Durlok stepped forward and looked down at the dead Ruch. Carefully the Mage plucked the tiny shaft from the slain creature’s fingers and examined it. Then he whirled upon Farrix. “An assassin!” he cried, his eyes glaring in hatred, his black staff raised as if to strike. But then the look on his face altered, shifted, transformed into a sneer and he held up the arrow. “Ha! Do you actually think this would work against me? Pah! You are a fool! And Alamar is a fool for sending you on a fool’s errand!”
“Skalga!”
came a cry from the lookout atop the mid ship mast.
“Skalga!”
Durlok whirled and looked at the sky. High above and to the north, the aurora began to glimmer. He glared back at Farrix and hissed, “We will finish this later, Pysk.” Durlok snarled several commands, and Rucha and Loka scrambled to obey.

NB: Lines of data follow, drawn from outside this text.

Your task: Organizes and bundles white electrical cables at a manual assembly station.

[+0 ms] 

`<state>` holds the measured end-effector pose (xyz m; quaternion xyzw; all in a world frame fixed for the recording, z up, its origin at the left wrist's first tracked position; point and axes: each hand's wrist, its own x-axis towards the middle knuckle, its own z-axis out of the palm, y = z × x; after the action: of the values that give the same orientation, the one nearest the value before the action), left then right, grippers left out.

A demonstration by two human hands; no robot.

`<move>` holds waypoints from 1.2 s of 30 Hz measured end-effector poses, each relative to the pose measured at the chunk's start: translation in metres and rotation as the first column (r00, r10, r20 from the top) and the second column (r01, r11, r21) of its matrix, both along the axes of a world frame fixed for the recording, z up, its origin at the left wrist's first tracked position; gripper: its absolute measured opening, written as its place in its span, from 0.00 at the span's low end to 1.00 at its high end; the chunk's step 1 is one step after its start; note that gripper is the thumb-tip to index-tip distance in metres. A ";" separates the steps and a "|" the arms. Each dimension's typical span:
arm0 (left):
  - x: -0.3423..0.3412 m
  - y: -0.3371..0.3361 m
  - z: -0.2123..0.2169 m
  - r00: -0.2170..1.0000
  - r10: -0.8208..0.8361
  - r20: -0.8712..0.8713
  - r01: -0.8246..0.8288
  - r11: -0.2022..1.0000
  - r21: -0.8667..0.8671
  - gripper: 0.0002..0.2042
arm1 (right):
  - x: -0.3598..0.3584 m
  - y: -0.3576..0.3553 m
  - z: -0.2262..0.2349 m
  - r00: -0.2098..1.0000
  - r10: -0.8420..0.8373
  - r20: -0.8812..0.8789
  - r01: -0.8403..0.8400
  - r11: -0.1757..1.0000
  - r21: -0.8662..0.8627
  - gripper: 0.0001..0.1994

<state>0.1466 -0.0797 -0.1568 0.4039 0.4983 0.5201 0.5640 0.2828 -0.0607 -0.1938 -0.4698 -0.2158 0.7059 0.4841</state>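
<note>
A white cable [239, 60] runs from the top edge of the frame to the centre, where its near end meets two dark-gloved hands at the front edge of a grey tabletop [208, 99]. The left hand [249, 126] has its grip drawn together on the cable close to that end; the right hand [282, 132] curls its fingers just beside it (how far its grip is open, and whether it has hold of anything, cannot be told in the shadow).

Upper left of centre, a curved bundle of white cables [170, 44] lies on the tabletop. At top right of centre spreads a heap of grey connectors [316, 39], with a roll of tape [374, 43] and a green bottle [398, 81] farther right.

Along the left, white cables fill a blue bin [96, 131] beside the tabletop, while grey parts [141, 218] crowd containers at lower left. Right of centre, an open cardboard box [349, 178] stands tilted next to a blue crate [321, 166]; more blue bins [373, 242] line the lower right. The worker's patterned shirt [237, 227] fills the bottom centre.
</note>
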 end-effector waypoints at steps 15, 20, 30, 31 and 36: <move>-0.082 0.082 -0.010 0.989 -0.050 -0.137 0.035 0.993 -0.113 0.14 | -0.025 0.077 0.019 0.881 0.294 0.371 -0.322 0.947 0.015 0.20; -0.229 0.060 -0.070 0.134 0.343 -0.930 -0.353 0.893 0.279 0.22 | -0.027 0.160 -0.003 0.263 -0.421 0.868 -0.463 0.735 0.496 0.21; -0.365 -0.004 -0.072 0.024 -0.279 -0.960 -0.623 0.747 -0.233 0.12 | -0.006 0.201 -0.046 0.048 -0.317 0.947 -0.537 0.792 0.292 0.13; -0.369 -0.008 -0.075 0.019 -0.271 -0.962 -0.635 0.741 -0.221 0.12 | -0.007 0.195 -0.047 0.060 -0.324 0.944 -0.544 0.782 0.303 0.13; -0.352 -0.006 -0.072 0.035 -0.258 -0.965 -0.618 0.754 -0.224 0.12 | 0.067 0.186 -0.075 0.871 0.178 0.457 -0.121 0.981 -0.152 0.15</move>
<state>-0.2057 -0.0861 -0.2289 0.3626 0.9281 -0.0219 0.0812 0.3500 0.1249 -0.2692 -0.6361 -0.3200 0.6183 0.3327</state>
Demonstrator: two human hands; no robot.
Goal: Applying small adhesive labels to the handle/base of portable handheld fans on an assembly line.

While two Rucha hurled their dead brother over the rail, another gingerly took the arrow from Durlok and carefully slipped it into the quiver. All his goods were then put back in the boat, and the whole of it carried off. A Ruch appeared, bearing what seemed to be a bird cage, and Farrix was thrust inside and the door latched behind, a tiny hasp lock barring escape. The cage was then hung from the forward railing of the afterdeck and the Pysk was then ignored.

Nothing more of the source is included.